Now for the time being, I am just going to add a few more Southern colloquialisms beginning with one my Mom used that required my Dad to explain it to me. Mom when exasperated would sometimes say,” that beats a hog a hooking. Now, I didn’t believe that my saintly mother was referring to hog prostitution, and was also fairly certain that hogs didn’t practice the world’s oldest profession; so I asked Pop for an explanation. He told me that cows that were prone to jump fences would have a yoke placed around their necks, which was called a “hooker”. If they tried to jump the fence, the hooker would catch on the fence and stop them. Hogs, on the other hand, tended to burrow under fences; so a hog with a hooker on him made no sense at all. Aha, now I knew.

 

The following are just a few more small samples with no explanation required:

  1. It’s so wet that it would bog a buzzard’s shadow.
  2. She’s so skinny that she could stand in the shadow of a clothes line( which no longer exist along with clothes pins to hang the clothes from the line).
  3. She’s having a hissy fit.
  4. You’re lower than a snakes belly in a wagon rut.
  5. He’s an egg sucking dog. (probably a death sentence for a dog in those days)
  6. She’s busier than a cat covering up new doo-doo.
  7. He’s so poor that he can’t even afford to pay attention.
  8. It’s so dry that the trees are bribing the dogs.
  9. He’s happy as a dead pig in the sunshine. (I’m not certain that I would be happy about being a dead pig.)
  10. Look at him grinnin’ like a mule eating briars.
  11. He won’t hit a lick at a snake. (too lazy to chase a snake away or kill it.)

 

I have many more, but I don’t won’t too overload y’all on one day.
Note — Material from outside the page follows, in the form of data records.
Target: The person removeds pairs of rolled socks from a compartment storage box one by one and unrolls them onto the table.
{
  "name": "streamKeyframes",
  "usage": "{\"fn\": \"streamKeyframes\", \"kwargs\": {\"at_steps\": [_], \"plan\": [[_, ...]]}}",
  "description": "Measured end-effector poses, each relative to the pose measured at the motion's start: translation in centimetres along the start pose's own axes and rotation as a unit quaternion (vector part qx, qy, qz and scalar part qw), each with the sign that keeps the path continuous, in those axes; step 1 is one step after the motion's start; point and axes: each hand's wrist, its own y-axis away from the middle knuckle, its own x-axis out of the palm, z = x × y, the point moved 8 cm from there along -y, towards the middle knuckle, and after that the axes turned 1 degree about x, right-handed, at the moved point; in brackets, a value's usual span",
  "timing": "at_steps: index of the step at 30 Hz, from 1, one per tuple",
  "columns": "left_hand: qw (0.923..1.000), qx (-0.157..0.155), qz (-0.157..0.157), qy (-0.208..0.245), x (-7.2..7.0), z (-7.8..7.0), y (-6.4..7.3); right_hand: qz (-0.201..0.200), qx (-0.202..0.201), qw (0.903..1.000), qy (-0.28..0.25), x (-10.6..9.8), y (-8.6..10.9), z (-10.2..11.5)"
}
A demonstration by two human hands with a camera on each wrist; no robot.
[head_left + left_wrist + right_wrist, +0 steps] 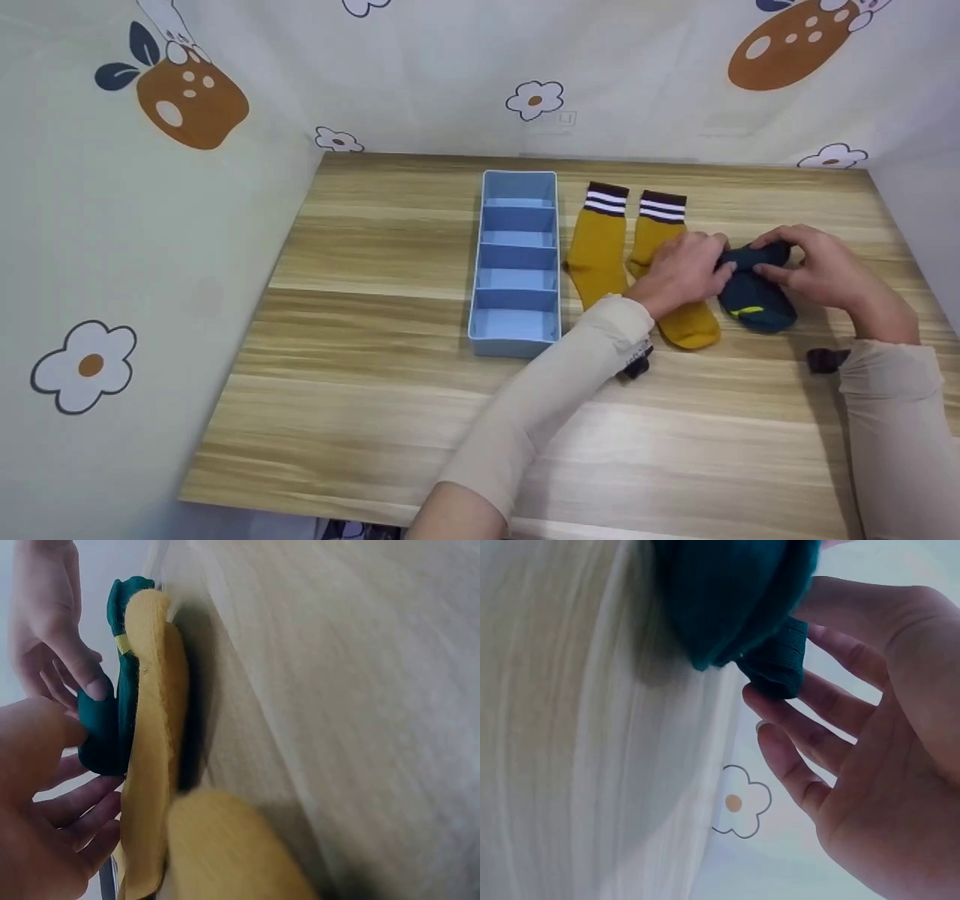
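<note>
A dark green sock [759, 304] with a yellow mark lies at the right of the table, its upper part folded over into a thick roll. My left hand [686, 266] pinches the near end of that roll, thumb and fingertips on either side in the left wrist view. On the other end, my right hand [831, 274] holds the roll between thumb and fingers. Beneath my left hand and wrist lies one yellow sock [688, 326] with a striped cuff. A second yellow sock [600, 244] is flat to its left, its toe hidden behind my left forearm.
A light blue divided box [517, 349] with several compartments in a row, nothing in them, stands left of the yellow socks. The wooden table [360, 360] meets a patterned cloth wall [450, 82] at the back. Small black items [825, 360] show by both wrists.
</note>
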Motion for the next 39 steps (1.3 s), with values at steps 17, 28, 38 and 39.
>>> {"fn": "streamKeyframes", "kwargs": {"at_steps": [17,28,38,39], "plan": [[0.9991,0.033,-0.024,-0.007,-0.2,-0.1,-0.3,0.037,0.080,0.9959,-0.019,0.1,0.0,-1.3],[0.9996,-0.002,0.003,0.028,0.1,-0.7,-0.7,-0.014,0.020,0.9975,-0.067,-0.6,0.4,-0.9],[0.9999,-0.002,-0.014,0.004,0.3,-0.4,-0.8,-0.036,0.058,0.9963,-0.052,-1.0,0.4,-2.0],[0.9998,-0.004,-0.018,0.006,0.3,-0.3,-0.7,-0.036,0.062,0.9961,-0.051,-1.0,0.3,-2.1]]}}
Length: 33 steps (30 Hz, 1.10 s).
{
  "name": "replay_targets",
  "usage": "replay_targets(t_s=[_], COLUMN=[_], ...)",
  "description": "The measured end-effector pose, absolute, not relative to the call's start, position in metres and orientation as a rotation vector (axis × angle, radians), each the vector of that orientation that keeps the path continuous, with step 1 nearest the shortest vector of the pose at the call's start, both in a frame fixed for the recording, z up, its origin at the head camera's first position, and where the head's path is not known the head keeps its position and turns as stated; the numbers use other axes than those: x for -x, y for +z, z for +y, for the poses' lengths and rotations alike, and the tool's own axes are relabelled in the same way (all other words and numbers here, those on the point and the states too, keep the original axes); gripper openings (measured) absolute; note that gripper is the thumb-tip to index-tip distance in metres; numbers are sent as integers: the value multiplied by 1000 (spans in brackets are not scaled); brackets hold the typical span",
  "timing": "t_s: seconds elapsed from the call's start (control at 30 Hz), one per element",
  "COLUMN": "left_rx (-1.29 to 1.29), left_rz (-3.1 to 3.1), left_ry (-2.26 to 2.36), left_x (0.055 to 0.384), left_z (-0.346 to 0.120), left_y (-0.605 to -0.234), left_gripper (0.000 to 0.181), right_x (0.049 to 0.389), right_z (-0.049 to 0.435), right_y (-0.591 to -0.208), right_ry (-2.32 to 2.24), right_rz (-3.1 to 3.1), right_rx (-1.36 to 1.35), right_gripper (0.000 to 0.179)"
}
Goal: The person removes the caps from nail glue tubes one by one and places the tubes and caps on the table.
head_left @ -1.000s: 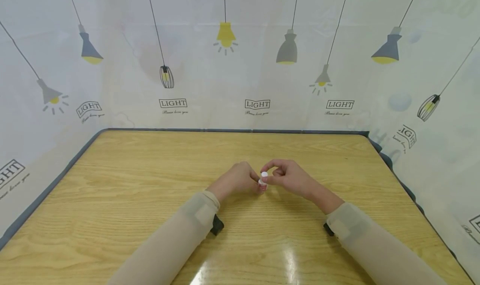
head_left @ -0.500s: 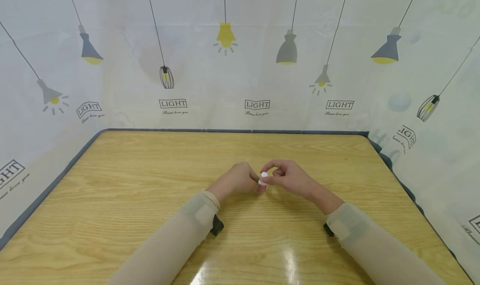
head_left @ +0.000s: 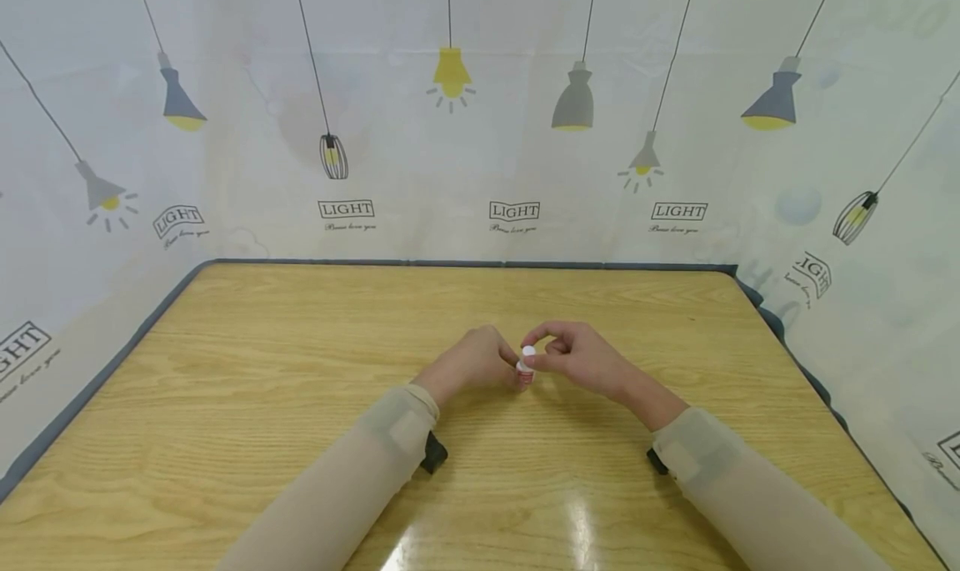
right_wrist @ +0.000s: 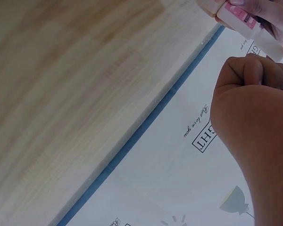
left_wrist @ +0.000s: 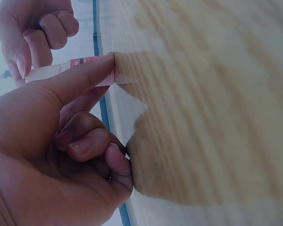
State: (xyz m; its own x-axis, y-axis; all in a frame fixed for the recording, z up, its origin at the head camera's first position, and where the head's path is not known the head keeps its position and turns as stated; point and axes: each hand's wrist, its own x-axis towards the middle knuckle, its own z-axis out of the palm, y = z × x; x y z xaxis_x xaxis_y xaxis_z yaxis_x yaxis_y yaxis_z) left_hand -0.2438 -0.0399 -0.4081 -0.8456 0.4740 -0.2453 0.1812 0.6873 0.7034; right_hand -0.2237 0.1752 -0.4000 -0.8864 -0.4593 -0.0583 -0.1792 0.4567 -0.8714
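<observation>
Near the middle of the table, a small white bottle with a pink-red label stands upright. My left hand pinches its lower body between thumb and index finger, the other fingers curled against the tabletop in the left wrist view. From the right, my right hand pinches the white cap at the bottle's top between thumb and index finger. In the right wrist view the cap lines up with the labelled bottle; the right fingers partly hide it.
The wooden table has a dark blue edge strip along its back and sides. A white backdrop printed with lamps and lettering rises behind it and on both sides. A dark wrist device shows under the left sleeve.
</observation>
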Motion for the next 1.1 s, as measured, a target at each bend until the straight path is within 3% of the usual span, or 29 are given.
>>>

I will close with this comment that a friend sent me yesterday that says, “The first rule in a gun fight is to have a gun.” I read this morning that London’s murder rate has surpassed New York’s murder rate, and we all know that the UK has strict gun controls. Wake up America. Bad guys will always find a weapon. An armed citizenry is our best line of defense, both domestic and foreign. I hope you and your families have a delightful spring!